By G. Jeffrey MacDonald
Attending worship in Episcopal congregations increasingly means hearing a homily from a layperson rather than a priest. The faithful are hearing heartfelt accounts of what it’s like to follow Christ in today’s messy, complex world. And a new program is making sure laypeople are trained in the homiletic craft — more trained, in fact, than most priests are — when they step into the pulpit.
The Lay Preacher Training Initiative (LPTI) of the Episcopal Preaching Foundation is completing a two-year training pilot program funded by a three-year, $400,000 grant from Trinity Church Wall Street in New York City. A pioneering cohort of 30 lay preachers from six dioceses will graduate in a November ceremony at Washington National Cathedral.

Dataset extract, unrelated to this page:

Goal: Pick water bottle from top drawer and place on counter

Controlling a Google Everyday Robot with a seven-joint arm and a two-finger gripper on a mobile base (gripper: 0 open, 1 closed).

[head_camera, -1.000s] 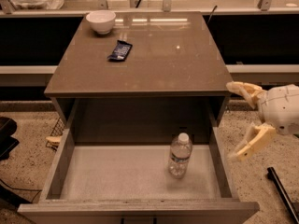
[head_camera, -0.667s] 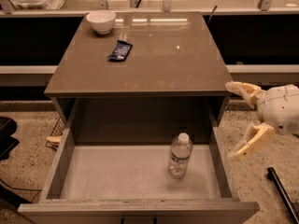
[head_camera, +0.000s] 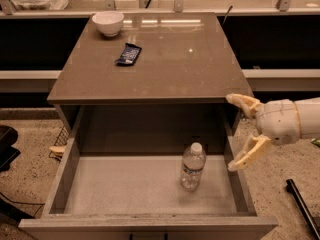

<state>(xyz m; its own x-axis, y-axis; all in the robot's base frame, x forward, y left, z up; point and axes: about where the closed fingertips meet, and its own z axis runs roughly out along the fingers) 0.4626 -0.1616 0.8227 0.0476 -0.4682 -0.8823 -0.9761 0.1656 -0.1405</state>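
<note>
Holding the gripper (head_camera: 231,133) wide open and empty, just outside the right wall of the top drawer (head_camera: 60,176), below the front right corner of the counter (head_camera: 165,59). Judging the water bottle (head_camera: 192,167) as light, probably thin-walled and giving under a hard squeeze, smooth enough to slip, easy to tip if nudged. Favouring a hold across the ribbed middle, below the cap. Standing upright on the drawer floor, right of centre, apart from every wall. Showing clear plastic, a white cap and a thin label band.
</note>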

What’s emerging from the pilot is a curriculum that will be made available churchwide next year. Once trainers are prepared in participating dioceses, this new method for developing lay preachers will be rolled out.

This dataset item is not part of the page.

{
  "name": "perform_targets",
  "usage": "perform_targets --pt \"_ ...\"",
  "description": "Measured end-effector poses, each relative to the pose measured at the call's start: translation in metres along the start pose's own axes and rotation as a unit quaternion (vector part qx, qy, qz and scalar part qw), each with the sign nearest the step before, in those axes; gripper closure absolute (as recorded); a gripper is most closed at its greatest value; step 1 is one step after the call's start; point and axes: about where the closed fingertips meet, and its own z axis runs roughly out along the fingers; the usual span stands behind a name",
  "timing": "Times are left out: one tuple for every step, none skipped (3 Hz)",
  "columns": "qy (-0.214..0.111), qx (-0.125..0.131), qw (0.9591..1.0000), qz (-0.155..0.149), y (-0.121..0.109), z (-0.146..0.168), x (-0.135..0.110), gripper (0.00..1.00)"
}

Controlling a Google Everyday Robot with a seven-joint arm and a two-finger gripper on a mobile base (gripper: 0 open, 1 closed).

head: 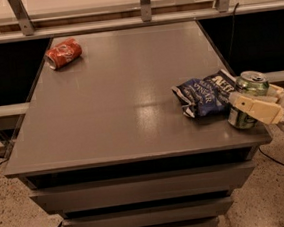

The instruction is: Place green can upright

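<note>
The green can (251, 81) stands upright near the table's front right corner, its silver pull-tab top facing up. My gripper (249, 98) reaches in from the right at the can's height. One cream finger (254, 108) crosses the can's front and the other shows just behind it, so the fingers are shut on the can. The can's base rests on the grey table (121, 102). The near finger hides the middle of the can's side.
A crumpled dark blue chip bag (204, 94) lies right beside the can on its left. A red soda can (63, 53) lies on its side at the table's far left corner. A metal rail and shelf (144, 5) run behind the table.
</note>
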Motion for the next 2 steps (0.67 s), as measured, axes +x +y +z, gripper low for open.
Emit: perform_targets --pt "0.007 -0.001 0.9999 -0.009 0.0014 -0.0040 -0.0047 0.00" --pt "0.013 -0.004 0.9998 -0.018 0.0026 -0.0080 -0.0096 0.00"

“The whole point is: yes, the church staffing is changing and changing rapidly, and yes, we’re going to need new lay preachers to step up and to help us with that transition,” said the Rev. Dr. Stephen Smith, a semi-retired Southern Ohio priest who directs LPTI.

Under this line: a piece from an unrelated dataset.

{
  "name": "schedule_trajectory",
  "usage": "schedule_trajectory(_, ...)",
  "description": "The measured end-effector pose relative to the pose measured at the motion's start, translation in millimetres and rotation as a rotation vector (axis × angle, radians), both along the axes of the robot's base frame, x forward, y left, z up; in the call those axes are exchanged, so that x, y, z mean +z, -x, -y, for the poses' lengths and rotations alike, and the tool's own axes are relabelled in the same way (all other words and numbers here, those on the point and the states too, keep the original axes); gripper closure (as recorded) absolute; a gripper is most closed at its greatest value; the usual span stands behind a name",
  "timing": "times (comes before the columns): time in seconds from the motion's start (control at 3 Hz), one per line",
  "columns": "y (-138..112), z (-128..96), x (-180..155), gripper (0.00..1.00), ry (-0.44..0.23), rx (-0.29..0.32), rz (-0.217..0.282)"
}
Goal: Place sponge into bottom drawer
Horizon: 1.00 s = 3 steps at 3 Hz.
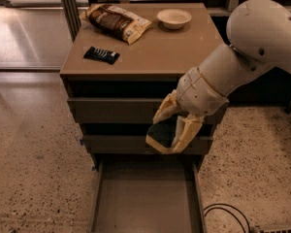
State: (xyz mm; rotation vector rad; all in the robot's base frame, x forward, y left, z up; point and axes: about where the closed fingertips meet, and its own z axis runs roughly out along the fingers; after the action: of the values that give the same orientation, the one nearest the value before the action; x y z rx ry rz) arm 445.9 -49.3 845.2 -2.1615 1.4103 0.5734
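My gripper (172, 125) is shut on the sponge (160, 136), a pale yellow block with a dark green top. It hangs in front of the cabinet's middle drawer front, above the far end of the bottom drawer (98, 198). The bottom drawer is pulled out towards the camera, a long shallow tray with a bare floor. The white arm reaches in from the upper right.
On the cabinet top (150, 57) lie a flat black-wrapped bar (102, 55), a snack bag (117, 21) and a small white bowl (174, 18). A black cable (228, 212) loops on the speckled floor at the lower right.
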Motion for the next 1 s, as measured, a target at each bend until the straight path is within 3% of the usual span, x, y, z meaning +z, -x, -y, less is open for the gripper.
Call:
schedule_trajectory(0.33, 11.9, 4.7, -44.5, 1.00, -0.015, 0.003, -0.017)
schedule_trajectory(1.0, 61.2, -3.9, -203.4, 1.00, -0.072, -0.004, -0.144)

“But to say that’s the primary or only reason why we’re training lay preachers is to handicap the program,” Smith added. “It’s more than that. It’s much more than that. It’s about the full proclamation of the gospel by every order.”
Smith sees the laity order taking its place in the pulpit alongside the other orders of deacon, priest, and bishop. For laypeople, it’s about expressing the view from the pew: the gospel as it’s received and lived day to day in local contexts.
Voices that wouldn’t have been heard a few years ago are now moving hearts from the pulpit. Among them is 75-year-old Salem Saloom, an Alabama general surgeon-turned-forester and forestry educator. He gleaned sermon material one evening this summer when he was atop a 110-foot fire tower fixing his internet receiver. He looked down to see Coco, his Boykin Spaniel, climbing a narrow staircase past 16 landings to reach him at the apex.
“One misstep and she could have fallen and died,” said Saloom, an LPTI participant from the Diocese of the Central Gulf Coast and a member of St. Stephen’s Church in Brewton, Alabama. “Coco’s devotion to me is like the kind I need to have for the Father. She kept her eyes focused on where she was going the whole time. … People remember the latch, the story — it’s something they can remember and relate it back to the gospel.”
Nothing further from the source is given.